She entwined her bare arms about his neck once again, and kissed him
fondly of her own accord, while his heart beat quickly in secret
gratification that his diplomacy should have been so successful.
She loved him very dearly. Of that he was well aware. He, on his part,
thought of no other woman but her. She was very young, it was true,
but all London had voted her to be one of the prettiest girls in
society, while Gordon had long ago realised that her disposition was
an extremely sweet one, that her intelligence was remarkable, and that
they possessed an affinity of soul.
She had suddenly brightened and become her own vivacious self again.

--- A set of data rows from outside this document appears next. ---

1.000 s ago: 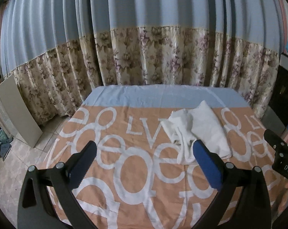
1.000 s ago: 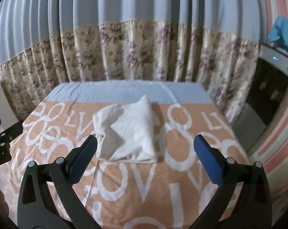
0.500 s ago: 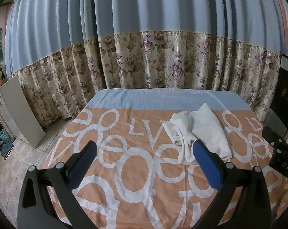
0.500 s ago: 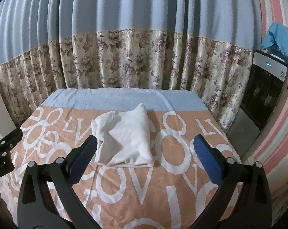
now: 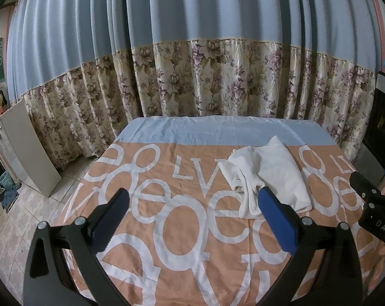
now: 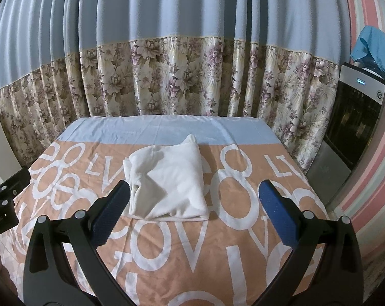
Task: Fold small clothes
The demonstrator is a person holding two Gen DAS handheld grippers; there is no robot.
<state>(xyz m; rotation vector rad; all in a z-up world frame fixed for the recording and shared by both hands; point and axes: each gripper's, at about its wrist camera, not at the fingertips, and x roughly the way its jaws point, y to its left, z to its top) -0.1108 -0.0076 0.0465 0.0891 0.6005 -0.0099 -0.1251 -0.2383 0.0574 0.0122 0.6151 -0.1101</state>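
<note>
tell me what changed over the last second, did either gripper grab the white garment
No grab. Both grippers drew back and up from the table: the left gripper and right gripper remain open and empty. The folded white garment lies unmoved on the orange lettered cloth.

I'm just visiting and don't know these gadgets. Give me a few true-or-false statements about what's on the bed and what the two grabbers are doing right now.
1. The white garment lies on the orange bedspread with big white letters. True.
2. The right gripper is clamped on the garment. False: its jaws stand wide open, holding nothing.
3. The left gripper is open and empty. True.
4. The garment is spread out flat. False: it lies folded into a compact bundle.
5. A plain red curtain hangs behind the bed. False: the curtain is blue above, floral below.
</note>
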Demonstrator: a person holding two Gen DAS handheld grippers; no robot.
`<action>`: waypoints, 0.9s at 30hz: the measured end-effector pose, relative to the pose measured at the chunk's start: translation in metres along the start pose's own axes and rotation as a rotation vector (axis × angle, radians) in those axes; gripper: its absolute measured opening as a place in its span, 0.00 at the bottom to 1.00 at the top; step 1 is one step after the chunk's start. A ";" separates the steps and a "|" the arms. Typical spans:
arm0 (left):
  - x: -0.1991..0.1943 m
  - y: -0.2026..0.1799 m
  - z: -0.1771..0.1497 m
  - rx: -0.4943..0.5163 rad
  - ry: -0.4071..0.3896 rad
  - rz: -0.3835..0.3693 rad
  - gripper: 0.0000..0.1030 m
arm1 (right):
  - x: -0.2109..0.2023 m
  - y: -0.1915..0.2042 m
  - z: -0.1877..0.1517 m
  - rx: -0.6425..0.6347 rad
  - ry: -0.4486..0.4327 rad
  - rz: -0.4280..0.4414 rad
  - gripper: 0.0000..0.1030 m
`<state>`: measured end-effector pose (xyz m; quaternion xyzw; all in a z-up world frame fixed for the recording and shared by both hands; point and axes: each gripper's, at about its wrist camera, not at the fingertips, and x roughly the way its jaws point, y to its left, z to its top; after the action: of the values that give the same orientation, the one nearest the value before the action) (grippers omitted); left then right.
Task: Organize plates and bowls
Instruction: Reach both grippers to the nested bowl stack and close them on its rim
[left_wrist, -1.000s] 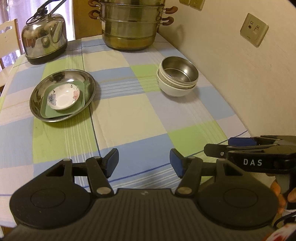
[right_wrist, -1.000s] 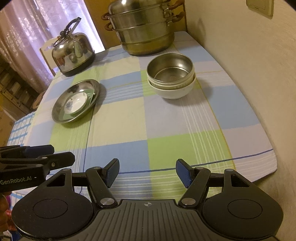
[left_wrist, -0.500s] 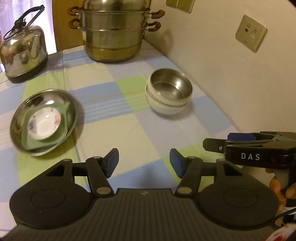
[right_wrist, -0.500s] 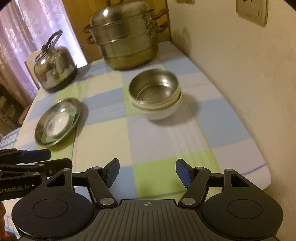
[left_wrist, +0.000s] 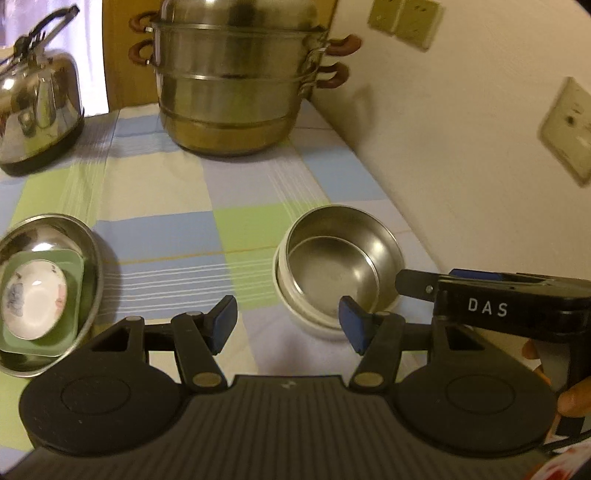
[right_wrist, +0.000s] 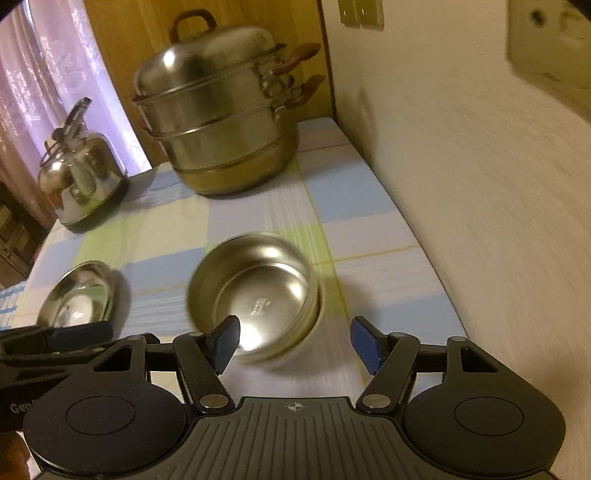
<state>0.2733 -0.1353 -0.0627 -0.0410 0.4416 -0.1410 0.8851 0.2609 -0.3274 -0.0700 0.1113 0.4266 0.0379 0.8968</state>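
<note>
A steel bowl (left_wrist: 332, 258) sits nested in a white bowl (left_wrist: 295, 314) on the checked tablecloth near the wall. To the left, a steel plate (left_wrist: 90, 258) holds a green square plate (left_wrist: 75, 269) and a small white flowered dish (left_wrist: 33, 302). My left gripper (left_wrist: 288, 321) is open and empty, just short of the bowls, its right fingertip over their near rim. My right gripper (right_wrist: 295, 341) hovers above the steel bowl (right_wrist: 258, 288). Its jaws are closing, its left fingertip over the bowl's rim, and the pads do not press on anything. Each gripper shows at the edge of the other's view.
A big stacked steel steamer pot (left_wrist: 229, 92) stands at the back and a shiny kettle (left_wrist: 37, 110) at the back left. The cream wall (left_wrist: 461, 166) with sockets runs close along the table's right side.
Both grippers have moved forward over the table toward the stacked bowls, which now lie right at the fingertips. The steel plate has slid to the left edge of both views.
</note>
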 end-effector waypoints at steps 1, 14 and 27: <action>0.007 -0.001 0.002 -0.013 0.009 0.005 0.56 | 0.007 -0.004 0.004 -0.005 0.009 0.007 0.58; 0.060 -0.008 0.018 -0.049 0.077 0.074 0.45 | 0.061 -0.016 0.021 -0.032 0.100 0.055 0.42; 0.075 -0.013 0.021 -0.030 0.113 0.084 0.23 | 0.077 -0.015 0.023 -0.046 0.143 0.054 0.22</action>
<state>0.3300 -0.1700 -0.1047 -0.0278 0.4942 -0.0994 0.8632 0.3267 -0.3337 -0.1177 0.0992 0.4852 0.0795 0.8651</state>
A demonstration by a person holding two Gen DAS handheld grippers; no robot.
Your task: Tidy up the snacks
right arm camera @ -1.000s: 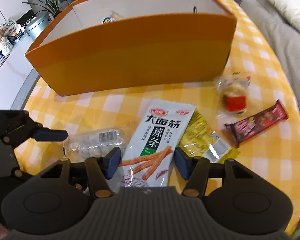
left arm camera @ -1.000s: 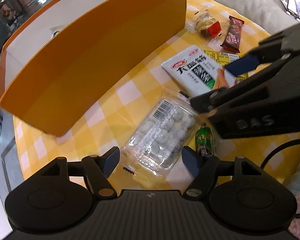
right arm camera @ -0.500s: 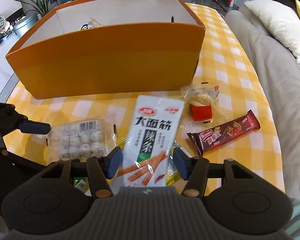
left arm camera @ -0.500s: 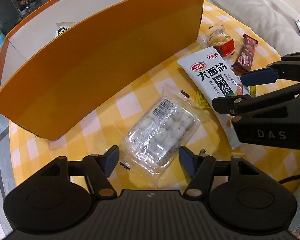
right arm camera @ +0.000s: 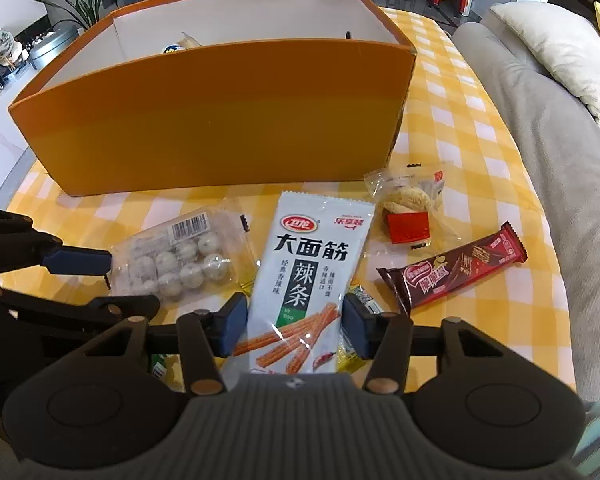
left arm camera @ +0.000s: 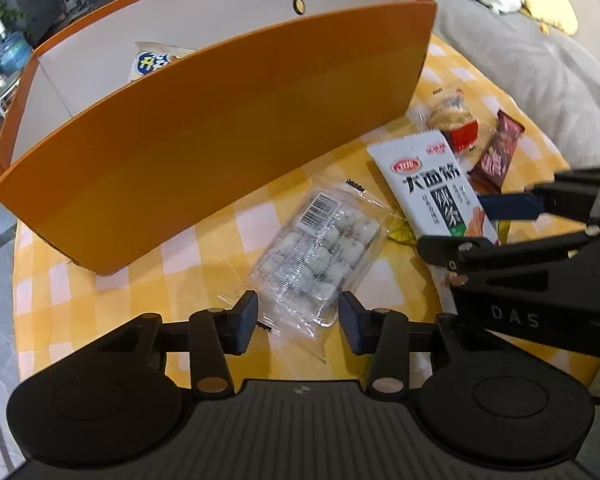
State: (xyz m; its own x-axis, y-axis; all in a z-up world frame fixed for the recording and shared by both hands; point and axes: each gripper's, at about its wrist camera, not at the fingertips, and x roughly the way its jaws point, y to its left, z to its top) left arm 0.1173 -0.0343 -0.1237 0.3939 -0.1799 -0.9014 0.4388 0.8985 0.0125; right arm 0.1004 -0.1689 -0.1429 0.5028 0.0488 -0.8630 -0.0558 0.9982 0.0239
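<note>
An orange box (left arm camera: pixel 204 152) (right arm camera: pixel 220 128) stands on the yellow checked table with a snack bag (left arm camera: pixel 156 62) inside. My left gripper (left arm camera: pixel 298 326) is open, its jaws either side of the near end of a clear pack of white balls (left arm camera: pixel 320 248) (right arm camera: pixel 180 260). My right gripper (right arm camera: pixel 296 330) is open around the near end of a white spicy-strip packet (right arm camera: pixel 308 276) (left arm camera: pixel 432 188). A cookie pack (right arm camera: pixel 410 208) and a brown chocolate bar (right arm camera: pixel 456 268) lie to the right. A yellow packet (right arm camera: pixel 350 356) lies under the white one.
A grey sofa (right arm camera: pixel 540 128) with cushions runs along the table's right side. The table's near edge is close below both grippers. A green wrapper (right arm camera: pixel 160 366) shows under the right gripper's left arm. The right gripper's fingers (left arm camera: pixel 512 206) reach into the left wrist view.
Both grippers have pulled back and risen, so more of the box and table shows. Both pairs of jaws have closed in a little around their packs.
</note>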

“Yes,” she said eagerly; “ask the question, Gordon. Awaken the police
from their apathy, and compel them to solve the mystery. Their action
has been simply disgraceful!”
“To-morrow, at question time, I shall do so,” he said. “I have already
framed it and put it down. The Home Secretary is furious, I hear.”
For nearly an hour the well-matched pair sat together, happy in each
other’s love, he smoking in a careless attitude, his arm about her
waist, and she gazing up at him with eyes full of an unbounded
affection. And their lips met in solemn pledges of undying love.
Afterwards they ascended to the drawing-room, where sat Mrs. Beresford
and Lady Ravenscourt, the former playing patience and the other
reading.
Maidee seated herself at the grand piano, and, at Gordon’s request,
sang several of those sweet little French _chansons_ which always
charmed him so. Possessing a well-trained soprano voice, and knowing
French so well, she sang them with wonderful vivacity.
Gordon said nothing to the widow of his intentions of the morrow, for
fear of paining her, and about eleven o’clock he bowed over the hands
of the two ladies, saying:
“A division is expected about midnight, so I have to get across to the
House again,” and, wishing them good-night, he kissed Maidee in the
hall, and, entering the taxi which had been telephoned for, drove
away.
Next afternoon, just before the House went in to prayers, a small knot
of members stood in the lobby discussing Cunningham’s question upon
the paper.
“Most injudicious at this moment!” snapped a stout, bald-headed man
representing a Scottish constituency.
“Merely for self-advertisement!” declared a younger man, jealous of
Gordon’s fame. “It’s scandalous that the time of the House should be
taken up like this.”
“Well,” exclaimed another, a short, rather ill-dressed man, “there’s
some mystery about Sir George Ravenscourt’s death, no doubt. I, for
one, would like to see it satisfactorily cleared up. There are some
funny rumours in the clubs.”
“No mystery at all,” asserted the bald-headed man. “He committed
suicide. That was proved at the inquest.”
“We shall see,” replied the member for South-East Berkshire.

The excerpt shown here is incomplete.